There’s an emotional-literacy component to this work, too, she added, as it’s important for young people — and all people, really — not to be afraid of their emotions, but to understand how they affect us, then deal with them and shift them in a healthy way.
Other enterprises at the new building will include:
• Somasynthesis, led by Vatore, who works with adolescents, educators, and professionals to break the cycles of burnout through integrating nervous-system education and applied practices to ease tension; and
• The Women’s Collaborative, co-founded by Bordenca and Gina Fasser, which is a group of women in the Pioneer Valley who come together to talk about who they are and what’s possible in terms of goals and achievements.
“Everyone has a voice here,” Bordenca explained. “People start sharing stories because it’s finally bringing to the surface all the emotions that all of us feel that perhaps we didn’t realize, because we get so alone in our heads. All of a sudden, we hear other women, and say, ‘oh, you’re human too?’”
In short, Bordenca wants to reduce the stigma around issues like emotional health, self-awareness, self-esteem, and any number of issues that affect mental health and overall wellness.
“Worry, anxiety, despair, it’s all OK, it’s all normal. What makes people feel isolated is when they’re afraid to talk about it,” she told HCN. “This Venture Way Collaborative is all about bringing these emotions to the surface. It’s OK to feel crappy sometimes; it’s OK to feel hopeless sometimes.”
Dealing honestly with those issues can help reveal what’s missing in one’s life, she added, and open up deeper questions that need to be addressed, rather than pushing through with unhealthy coping mechanisms like alcohol.
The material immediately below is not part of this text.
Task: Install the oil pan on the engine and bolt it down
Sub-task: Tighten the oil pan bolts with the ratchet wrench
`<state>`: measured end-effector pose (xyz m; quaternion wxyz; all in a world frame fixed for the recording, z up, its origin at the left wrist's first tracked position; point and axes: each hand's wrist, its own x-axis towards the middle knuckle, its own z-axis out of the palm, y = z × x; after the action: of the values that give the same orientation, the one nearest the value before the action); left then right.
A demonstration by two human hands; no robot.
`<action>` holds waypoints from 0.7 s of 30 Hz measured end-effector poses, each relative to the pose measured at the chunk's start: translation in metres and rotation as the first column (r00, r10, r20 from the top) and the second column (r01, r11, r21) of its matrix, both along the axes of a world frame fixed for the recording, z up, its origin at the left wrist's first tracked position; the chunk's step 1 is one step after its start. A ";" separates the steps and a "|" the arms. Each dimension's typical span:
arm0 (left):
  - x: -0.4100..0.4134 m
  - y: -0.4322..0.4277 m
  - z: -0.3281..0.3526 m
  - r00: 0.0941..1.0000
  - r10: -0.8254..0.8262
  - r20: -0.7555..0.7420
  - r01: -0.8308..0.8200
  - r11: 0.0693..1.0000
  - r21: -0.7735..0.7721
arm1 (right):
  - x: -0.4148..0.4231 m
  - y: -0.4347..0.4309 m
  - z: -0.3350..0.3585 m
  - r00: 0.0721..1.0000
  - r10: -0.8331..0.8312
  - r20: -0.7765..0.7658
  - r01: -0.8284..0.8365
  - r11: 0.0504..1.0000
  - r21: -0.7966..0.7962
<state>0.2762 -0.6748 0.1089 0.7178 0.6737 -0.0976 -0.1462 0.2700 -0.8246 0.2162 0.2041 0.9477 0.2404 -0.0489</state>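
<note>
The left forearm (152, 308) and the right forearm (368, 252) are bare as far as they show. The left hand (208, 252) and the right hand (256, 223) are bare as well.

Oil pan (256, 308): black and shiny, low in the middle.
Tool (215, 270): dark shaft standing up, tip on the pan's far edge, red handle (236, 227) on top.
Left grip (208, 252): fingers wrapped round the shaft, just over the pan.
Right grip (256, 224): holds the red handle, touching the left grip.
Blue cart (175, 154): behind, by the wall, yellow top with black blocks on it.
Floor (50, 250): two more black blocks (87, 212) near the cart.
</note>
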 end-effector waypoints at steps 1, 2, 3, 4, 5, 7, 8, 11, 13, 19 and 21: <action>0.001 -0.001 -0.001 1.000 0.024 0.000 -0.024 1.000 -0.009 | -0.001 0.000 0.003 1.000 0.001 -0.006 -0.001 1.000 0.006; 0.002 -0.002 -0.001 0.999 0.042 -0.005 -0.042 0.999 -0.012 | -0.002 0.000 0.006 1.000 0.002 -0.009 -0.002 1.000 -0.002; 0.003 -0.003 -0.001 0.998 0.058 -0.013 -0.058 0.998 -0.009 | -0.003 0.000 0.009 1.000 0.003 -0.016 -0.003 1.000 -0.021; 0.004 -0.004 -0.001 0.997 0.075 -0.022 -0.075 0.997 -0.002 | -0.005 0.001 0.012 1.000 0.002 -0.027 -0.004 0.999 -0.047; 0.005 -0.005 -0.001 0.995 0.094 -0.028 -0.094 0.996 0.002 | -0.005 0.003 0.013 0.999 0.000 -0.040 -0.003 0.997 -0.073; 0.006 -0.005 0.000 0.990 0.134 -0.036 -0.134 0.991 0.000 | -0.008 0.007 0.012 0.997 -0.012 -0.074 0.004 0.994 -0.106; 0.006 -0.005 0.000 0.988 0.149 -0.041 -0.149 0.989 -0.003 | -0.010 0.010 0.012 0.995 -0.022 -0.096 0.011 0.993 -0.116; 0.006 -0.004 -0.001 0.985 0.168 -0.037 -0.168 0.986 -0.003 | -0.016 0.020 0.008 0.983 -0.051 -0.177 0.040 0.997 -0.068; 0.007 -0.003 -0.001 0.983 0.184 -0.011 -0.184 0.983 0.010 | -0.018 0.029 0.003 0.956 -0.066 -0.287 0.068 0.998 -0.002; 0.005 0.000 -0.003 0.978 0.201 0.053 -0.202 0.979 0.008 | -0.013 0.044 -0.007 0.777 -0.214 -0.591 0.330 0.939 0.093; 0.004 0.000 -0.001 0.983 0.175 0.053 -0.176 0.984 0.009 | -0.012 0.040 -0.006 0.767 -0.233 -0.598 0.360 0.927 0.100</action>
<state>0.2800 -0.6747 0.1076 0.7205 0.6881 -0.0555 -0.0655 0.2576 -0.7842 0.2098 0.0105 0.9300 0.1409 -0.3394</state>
As she learned early in her own life, and what she’s trying to communicate to others of all ages, is that succumbing to peer pressure is a response to the fear of isolation in people who haven’t learned to value their own voice and desires over the expectations of others.
“They want to feel connected, so they drink and smoke. So how do we create that space for kids where they talk about these issues in a way that normalizes their emotions and fear of being left out, so there’s less of, ‘OK, I’ll drink and smoke to be part of the crowd.’ We’re creating communities of kids able to voice their concerns.”
Bordenca has dramatically changed her internal story, the one she tells herself, and she likes what she hears. It’s a lesson applicable to people of all ages, and she hopes the Venture Way Collaborative Building provides a healthy resource for many of them in the years to come.